President Aliyev made clear again that Azerbaijan’s territory will not be used by any party for operations against a neighbor country – i.e., hypothetically, by the United States against Iran. Tehran’s recent actions resembling psychological warfare against Azerbaijan have only strengthened Baku’s resolve to avoid being caught in a wider conflict beyond its control. According to the analysis from the Center for Strategic Studies under the presidential institution in Baku, tensions between Tehran and Baku are artificially being created by elements within the factionalized leadership in Iran (Trend, June 8).

Apparently recognizing the lack of credible opposition leaders in Baku, Clinton met with representatives of non- or less-politicized civil society groups involved in anti-corruption and transparency issues. But she also made a point of meeting with a local blogger who had just been released on parole, midway through a prison sentence for evading military conscription. Left unsaid on this occasion was the fact that the blogger and his Facebook associates had last year mobilized for a “Day of Wrath” in Azerbaijan, modeled on the “Arab spring” demonstrations.

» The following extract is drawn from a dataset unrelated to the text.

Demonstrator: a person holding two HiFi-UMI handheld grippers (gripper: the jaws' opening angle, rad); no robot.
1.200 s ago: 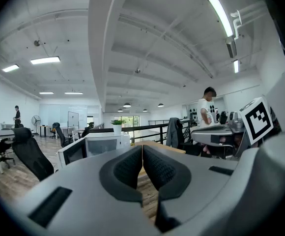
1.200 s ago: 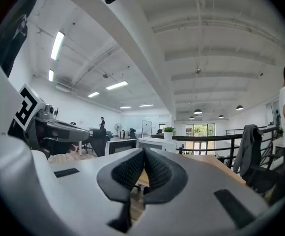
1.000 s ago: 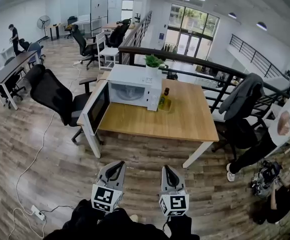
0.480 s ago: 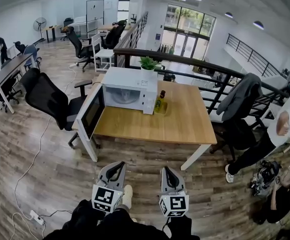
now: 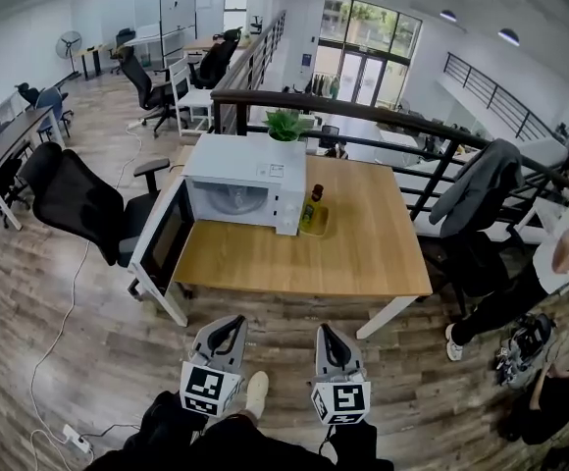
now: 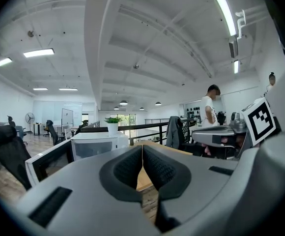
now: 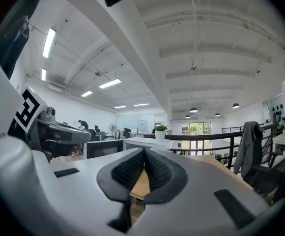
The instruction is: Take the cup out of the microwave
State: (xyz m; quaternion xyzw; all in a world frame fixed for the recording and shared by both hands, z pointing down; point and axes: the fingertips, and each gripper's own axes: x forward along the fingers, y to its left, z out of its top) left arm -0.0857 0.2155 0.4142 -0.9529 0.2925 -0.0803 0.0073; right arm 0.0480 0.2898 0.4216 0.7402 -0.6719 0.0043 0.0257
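counter (image 5: 363, 253) and microwave (image 5: 235, 186) have drawn nearer
left tongs (image 5: 232, 324) and right tongs (image 5: 325, 332) pressed together, empty, at 6 o'clock

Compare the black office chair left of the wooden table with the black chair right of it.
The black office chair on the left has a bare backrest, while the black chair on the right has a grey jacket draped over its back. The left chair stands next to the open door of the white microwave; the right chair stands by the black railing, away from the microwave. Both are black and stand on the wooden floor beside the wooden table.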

On Azerbaijan’s side, deliverables include: energy deliveries directly to Washington’s allies; being an example of the successful secular development of a Muslim state; successful anti-terrorism and anti-WMD proliferation efforts; unlimited transit and passage rights on land, in the air, and at sea for US and NATO forces to and from Azerbaijan; troop contributions to US and NATO-led operations in Iraq, Kosovo and Afghanistan; investments in US government bonds; as well as massive purchases of US-made civilian airliners and space satellite technology. On the US side, however, deliverables seem far from commensurate thus far.